▶ [WHAT TO PRODUCE]
Each line below containing the word "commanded" needs to be shown.
(LISTED ENTRIES)
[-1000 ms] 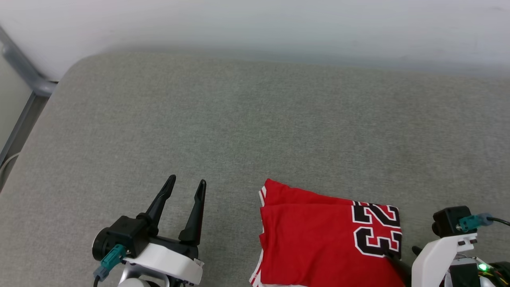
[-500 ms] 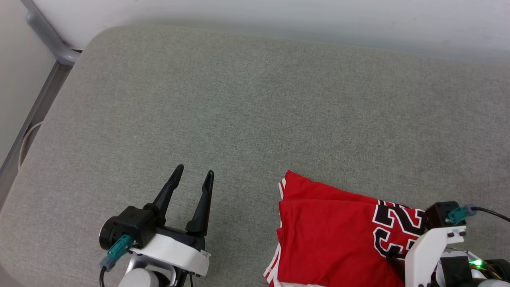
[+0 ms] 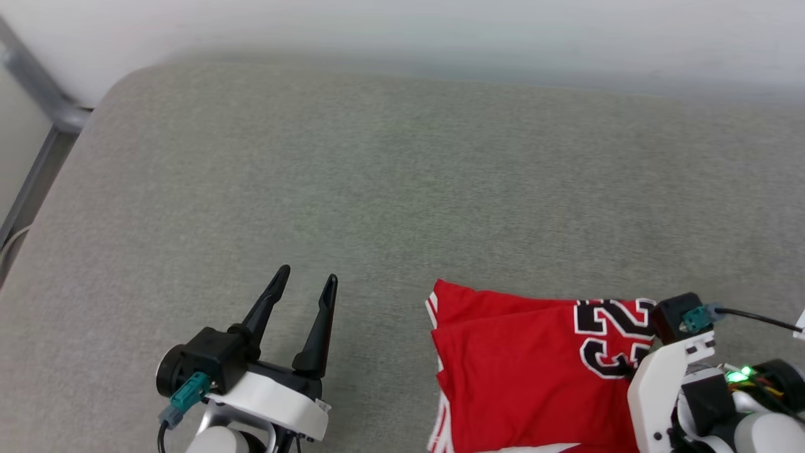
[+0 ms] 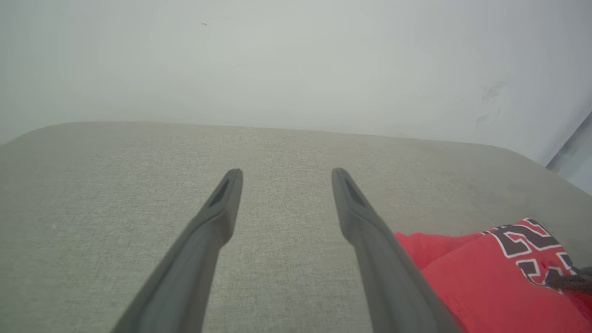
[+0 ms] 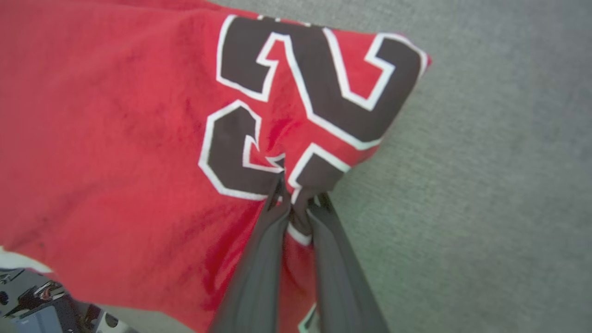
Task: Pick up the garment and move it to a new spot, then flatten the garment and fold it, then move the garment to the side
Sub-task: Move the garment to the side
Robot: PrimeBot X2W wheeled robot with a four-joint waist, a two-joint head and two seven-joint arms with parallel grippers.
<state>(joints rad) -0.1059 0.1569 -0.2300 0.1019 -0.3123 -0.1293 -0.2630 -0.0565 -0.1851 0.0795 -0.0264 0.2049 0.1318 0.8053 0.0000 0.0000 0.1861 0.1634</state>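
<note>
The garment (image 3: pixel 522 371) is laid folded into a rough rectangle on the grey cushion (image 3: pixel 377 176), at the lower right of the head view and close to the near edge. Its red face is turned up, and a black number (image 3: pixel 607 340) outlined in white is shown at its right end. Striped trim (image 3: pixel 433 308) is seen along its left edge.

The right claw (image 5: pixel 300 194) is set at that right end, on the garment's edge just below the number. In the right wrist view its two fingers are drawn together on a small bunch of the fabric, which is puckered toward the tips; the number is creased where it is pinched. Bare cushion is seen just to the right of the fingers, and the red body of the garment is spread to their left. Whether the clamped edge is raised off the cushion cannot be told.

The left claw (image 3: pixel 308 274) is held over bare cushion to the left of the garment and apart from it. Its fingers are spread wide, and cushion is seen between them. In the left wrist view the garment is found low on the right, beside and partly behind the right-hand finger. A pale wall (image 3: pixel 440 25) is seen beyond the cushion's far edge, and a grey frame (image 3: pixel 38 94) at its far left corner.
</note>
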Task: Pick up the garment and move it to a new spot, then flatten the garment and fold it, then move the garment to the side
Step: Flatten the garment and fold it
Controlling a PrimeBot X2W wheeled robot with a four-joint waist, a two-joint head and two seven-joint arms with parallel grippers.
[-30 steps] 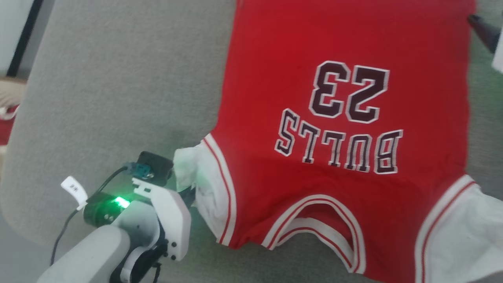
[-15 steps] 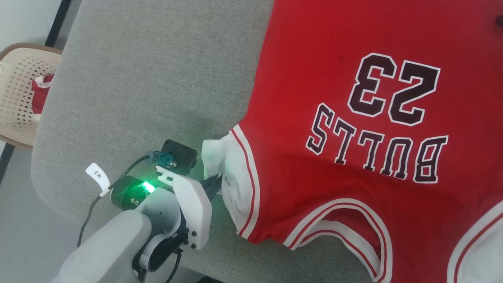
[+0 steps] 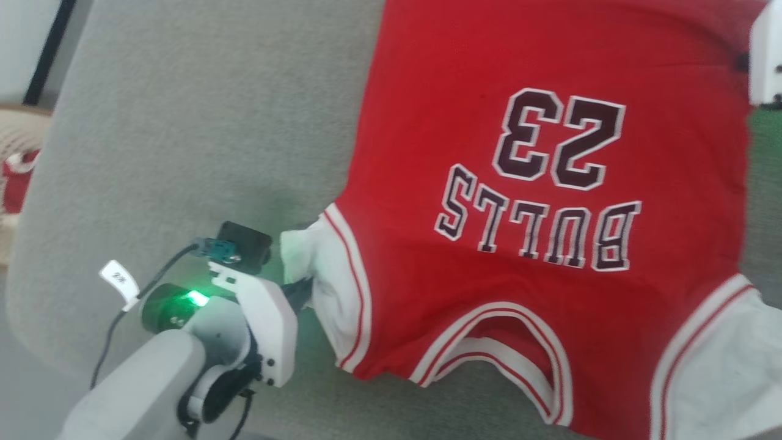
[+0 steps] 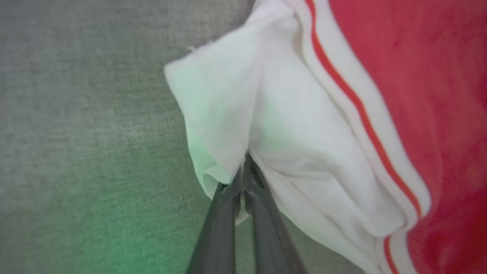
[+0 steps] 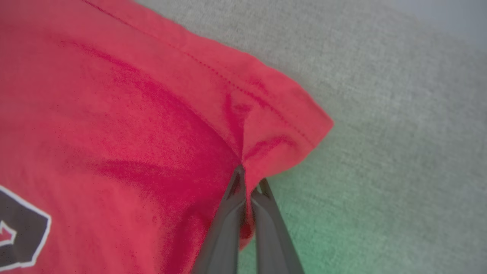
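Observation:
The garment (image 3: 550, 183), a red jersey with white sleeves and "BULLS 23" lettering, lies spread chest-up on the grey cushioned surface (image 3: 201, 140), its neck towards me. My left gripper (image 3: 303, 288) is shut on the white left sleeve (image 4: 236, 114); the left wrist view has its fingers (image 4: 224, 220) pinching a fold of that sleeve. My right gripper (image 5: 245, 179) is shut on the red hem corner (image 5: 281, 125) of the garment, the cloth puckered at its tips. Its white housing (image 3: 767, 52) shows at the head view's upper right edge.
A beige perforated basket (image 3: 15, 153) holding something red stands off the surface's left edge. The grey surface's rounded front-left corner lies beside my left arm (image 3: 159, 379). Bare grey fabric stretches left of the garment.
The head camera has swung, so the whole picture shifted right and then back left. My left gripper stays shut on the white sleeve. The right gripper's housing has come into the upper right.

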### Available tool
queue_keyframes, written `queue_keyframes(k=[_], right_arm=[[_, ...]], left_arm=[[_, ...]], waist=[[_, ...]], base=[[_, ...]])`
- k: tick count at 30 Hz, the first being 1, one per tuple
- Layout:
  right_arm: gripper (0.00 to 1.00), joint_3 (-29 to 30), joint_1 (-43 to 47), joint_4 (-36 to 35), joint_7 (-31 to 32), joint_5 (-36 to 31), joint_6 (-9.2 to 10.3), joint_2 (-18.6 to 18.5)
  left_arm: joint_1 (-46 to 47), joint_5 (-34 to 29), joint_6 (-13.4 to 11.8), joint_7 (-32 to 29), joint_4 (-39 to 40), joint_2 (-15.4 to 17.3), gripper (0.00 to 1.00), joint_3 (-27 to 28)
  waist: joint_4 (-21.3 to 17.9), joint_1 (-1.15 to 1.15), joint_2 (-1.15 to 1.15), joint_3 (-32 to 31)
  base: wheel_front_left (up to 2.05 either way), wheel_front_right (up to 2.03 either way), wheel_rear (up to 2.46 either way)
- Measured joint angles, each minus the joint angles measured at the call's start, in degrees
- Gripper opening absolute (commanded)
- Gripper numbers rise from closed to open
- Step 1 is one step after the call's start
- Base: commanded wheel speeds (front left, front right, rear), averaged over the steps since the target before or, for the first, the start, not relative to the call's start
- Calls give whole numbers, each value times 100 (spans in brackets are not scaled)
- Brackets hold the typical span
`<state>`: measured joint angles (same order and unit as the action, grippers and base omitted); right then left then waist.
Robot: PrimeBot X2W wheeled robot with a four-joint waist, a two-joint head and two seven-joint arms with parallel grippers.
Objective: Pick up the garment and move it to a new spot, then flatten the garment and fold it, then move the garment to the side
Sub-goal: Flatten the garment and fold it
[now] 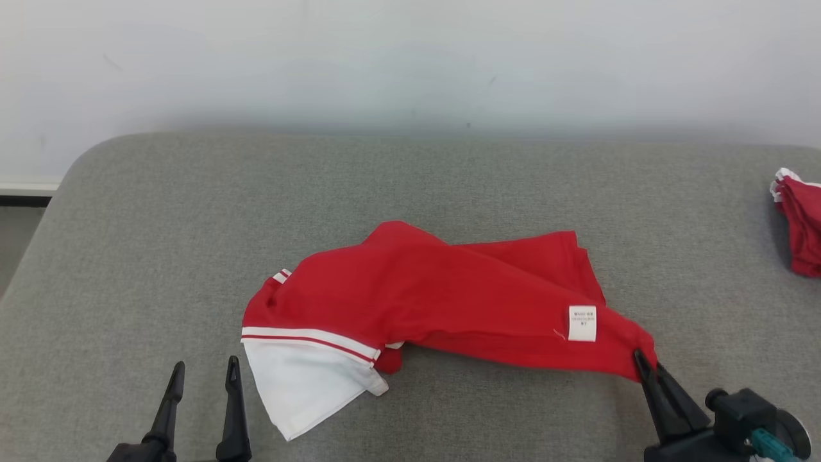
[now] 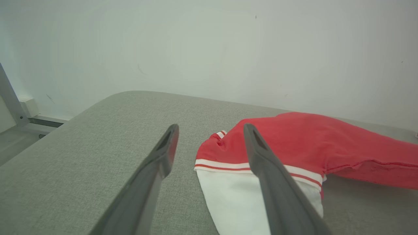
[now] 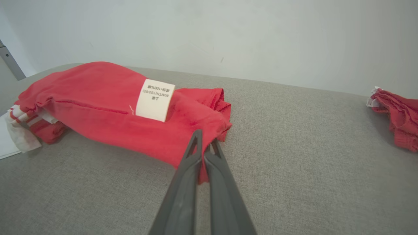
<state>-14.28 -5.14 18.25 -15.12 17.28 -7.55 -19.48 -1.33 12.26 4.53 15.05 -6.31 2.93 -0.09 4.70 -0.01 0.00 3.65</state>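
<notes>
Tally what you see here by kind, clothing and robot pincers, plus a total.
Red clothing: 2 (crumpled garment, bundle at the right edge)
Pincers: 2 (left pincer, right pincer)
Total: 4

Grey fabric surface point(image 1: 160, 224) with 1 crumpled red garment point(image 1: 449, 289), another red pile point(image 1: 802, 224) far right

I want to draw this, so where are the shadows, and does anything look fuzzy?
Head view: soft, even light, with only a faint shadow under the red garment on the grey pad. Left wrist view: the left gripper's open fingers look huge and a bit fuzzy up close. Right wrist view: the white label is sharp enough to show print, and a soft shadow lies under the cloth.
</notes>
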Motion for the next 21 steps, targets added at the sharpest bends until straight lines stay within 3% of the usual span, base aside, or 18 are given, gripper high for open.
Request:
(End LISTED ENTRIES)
▶ [PROBLEM SOLUTION]
- Gripper opening absolute (commanded)
- Base: commanded wheel speeds (front left, front right, rear), averaged over the steps since the target before or, for the first, the start, not relative to the call's start

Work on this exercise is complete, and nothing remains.